United executives also pointed to full‑year 2025 revenue of about $447.6 billion, up 12% year-over-year, and guided investors to at least $17.75 in adjusted earnings per share for 2026, implying high‑single‑digit profit growth even as the top line dips. The company highlighted efforts to refocus on core markets, tighten pricing to reflect higher medical trends, and streamline Optum’s operations under new leadership, steps it says will support margin expansion over time.

One of the largest drops in company history

The market reaction was brutal. UnitedHealth shares fell about 20%, recently trading near $282, down from a prior close around $352, in what analysts described as one of the steepest single‑day declines in the company’s history. The precipitous fall dragged down peers including Humana and other major Medicare Advantage players, which also tumbled in response to a disappointing proposal for 2027 government payment rates.

The earnings themselves offered little comfort. UnitedHealth posted fourth-quarter 2025 revenue of roughly $113.2 billion, up more than 12% from a year earlier, but net income plunged to about $10 million, or 1 cent per share, after the company absorbed roughly $1.6 billion in after‑tax restructuring and related charges. Adjusted earnings per share came in at $2.11, matching forecasts but falling sharply from $6.81 a year earlier as higher medical costs, cyberattack fallout at its Change Healthcare unit, and portfolio clean‑up weighed on results.

Executives argued the near‑term pain is the price of repositioning the business for steadier footing. “Addressing the elements of this charge was important in setting the solid foundation for returning to the historical earnings quality and growth you’ve come to expect from us,” UnitedHealthGroup CEO Stephen Hensley told analysts on the earnings call. Hemsley, also the Executive Chairman, returned as CEO in May 2025, when the company also suspended its outlook, citing accelerating care activity and medical costs for many Medicare Advantage beneficiaries new to UnitedHealthcare remaining higher than expected. “The company expects to return to growth in 2026,” it said at the time.
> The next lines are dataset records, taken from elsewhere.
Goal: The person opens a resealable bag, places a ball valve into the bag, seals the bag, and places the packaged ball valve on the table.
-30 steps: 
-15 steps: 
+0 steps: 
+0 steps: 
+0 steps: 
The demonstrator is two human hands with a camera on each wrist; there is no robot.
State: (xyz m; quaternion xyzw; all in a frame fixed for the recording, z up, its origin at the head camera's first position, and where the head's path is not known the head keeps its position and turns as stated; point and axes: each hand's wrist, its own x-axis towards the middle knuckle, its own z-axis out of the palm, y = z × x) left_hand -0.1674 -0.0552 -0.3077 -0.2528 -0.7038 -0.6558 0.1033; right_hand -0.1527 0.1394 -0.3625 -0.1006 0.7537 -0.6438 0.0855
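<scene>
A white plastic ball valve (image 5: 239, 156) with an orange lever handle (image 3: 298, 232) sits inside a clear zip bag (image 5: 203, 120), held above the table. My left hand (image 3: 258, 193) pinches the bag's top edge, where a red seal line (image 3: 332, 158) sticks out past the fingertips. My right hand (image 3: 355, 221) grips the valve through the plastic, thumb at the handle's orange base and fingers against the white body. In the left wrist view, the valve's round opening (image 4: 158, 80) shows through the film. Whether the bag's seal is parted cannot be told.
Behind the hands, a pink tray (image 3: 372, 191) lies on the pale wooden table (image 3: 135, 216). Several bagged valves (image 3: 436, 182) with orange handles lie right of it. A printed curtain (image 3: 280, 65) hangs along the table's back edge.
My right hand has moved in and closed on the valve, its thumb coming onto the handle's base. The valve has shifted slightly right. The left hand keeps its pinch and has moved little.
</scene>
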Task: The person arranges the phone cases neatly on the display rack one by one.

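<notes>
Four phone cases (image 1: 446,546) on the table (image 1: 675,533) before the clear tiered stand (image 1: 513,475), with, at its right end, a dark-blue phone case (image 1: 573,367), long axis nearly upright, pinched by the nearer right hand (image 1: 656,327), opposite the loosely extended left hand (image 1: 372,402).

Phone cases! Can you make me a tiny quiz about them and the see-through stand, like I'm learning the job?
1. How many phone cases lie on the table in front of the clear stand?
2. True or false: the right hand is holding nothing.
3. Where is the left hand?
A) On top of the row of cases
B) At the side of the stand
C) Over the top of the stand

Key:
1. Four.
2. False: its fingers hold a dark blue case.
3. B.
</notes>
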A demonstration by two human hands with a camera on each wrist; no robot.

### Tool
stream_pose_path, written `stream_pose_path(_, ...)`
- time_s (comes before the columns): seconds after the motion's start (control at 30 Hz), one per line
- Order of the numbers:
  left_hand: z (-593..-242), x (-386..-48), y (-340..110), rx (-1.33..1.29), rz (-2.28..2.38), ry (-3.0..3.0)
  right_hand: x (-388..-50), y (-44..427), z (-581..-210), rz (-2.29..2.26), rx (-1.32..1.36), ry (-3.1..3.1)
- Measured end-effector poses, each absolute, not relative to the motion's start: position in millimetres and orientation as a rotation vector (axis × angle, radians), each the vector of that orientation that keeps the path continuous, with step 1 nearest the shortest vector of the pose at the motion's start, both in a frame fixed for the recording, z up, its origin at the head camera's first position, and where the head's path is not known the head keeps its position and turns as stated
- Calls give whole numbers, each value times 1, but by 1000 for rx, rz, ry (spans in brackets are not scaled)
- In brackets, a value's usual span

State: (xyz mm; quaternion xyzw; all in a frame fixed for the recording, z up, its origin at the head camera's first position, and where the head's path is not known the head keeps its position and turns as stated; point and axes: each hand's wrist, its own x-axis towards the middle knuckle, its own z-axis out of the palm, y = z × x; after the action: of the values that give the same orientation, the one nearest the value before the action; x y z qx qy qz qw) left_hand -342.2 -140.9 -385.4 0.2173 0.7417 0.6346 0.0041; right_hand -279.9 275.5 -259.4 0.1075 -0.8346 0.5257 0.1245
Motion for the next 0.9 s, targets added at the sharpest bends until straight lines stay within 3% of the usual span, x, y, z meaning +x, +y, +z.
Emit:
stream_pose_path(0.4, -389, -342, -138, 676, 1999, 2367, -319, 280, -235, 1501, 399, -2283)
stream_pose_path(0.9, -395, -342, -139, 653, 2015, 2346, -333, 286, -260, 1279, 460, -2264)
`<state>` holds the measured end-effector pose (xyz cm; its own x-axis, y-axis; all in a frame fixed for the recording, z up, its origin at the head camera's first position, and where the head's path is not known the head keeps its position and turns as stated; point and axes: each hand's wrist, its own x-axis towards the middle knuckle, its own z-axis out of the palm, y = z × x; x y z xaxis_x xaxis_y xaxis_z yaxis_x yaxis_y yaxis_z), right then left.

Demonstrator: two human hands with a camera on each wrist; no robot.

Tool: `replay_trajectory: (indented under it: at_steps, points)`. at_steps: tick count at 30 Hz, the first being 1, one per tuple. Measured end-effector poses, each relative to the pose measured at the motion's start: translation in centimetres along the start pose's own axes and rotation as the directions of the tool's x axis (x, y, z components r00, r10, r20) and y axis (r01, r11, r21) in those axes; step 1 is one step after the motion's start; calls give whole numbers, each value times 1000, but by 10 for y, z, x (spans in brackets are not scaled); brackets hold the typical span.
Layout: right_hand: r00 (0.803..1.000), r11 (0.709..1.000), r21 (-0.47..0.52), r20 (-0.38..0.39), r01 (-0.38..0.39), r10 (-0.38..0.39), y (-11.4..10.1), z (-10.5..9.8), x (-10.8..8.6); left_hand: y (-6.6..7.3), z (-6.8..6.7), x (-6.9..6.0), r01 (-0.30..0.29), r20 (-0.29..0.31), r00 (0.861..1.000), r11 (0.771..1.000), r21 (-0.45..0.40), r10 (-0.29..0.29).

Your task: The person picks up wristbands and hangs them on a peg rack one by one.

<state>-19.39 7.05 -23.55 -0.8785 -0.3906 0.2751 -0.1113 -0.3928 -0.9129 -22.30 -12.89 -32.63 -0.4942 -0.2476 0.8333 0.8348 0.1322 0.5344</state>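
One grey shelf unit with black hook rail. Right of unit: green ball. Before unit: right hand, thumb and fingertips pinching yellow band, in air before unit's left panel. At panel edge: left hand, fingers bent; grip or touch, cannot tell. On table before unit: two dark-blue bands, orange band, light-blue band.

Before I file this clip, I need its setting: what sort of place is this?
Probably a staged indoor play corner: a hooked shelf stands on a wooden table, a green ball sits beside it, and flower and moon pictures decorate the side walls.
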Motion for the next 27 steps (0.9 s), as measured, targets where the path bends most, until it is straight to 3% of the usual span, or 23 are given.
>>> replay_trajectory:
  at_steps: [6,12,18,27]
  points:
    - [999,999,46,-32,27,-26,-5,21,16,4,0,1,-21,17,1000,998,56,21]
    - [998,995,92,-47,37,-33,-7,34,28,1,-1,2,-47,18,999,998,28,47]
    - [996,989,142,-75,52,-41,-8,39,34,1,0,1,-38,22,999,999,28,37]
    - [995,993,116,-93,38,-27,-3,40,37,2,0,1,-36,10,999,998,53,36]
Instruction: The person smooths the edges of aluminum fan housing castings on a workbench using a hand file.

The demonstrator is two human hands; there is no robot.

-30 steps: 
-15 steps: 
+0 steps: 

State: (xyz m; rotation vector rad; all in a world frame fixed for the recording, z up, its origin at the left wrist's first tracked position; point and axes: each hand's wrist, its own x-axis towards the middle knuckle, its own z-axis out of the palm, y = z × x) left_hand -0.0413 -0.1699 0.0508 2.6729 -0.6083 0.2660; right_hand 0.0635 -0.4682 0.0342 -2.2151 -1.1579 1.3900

Still, the narrative dominating trading desks was less about long‑term strategy and more about broken expectations. Investors had grown accustomed to UnitedHealth as a steady compounder, not a company forecasting falling revenue and absorbing large restructuring charges while facing political and regulatory heat. With Medicare Advantage rates under pressure, a new coding model expected to shave billions from revenue, and up to 2.8 million members projected to leave its plans, the outlook raised fresh doubts about how quickly the insurer can restore its growth premium.

The One Big Beautiful Bill’s big healthcare impact

UnitedHealthcare CEO Tim Noel disclosed that the membership decline will include 1.3 million to 1.4 million members leaving over the full year due to UHC Medicare Advantage contraction. “These are greater losses than originally anticipated,” Noel said, “as competitive market dynamics drove higher than expected planned shopping during the intensely competitive annual enrollment period.”

Much of this can be traced directly to the One Big Beautiful Bill Act (OBBBA), which shrank and destabilized public‑coverage markets in which UnitedHealth participates (Medicaid and ACA plans) through tightened eligibility and large cuts to Medicaid financing. The OBBBA also made ACA Marketplace enrollment harder, which the American Hospital Association and others say will cause millions to lose marketplace coverage and become uninsured. For UnitedHealth, it means a smaller and riskier pool in Medicaid and exchanges, while for the country, it means an increase in the uninsured population.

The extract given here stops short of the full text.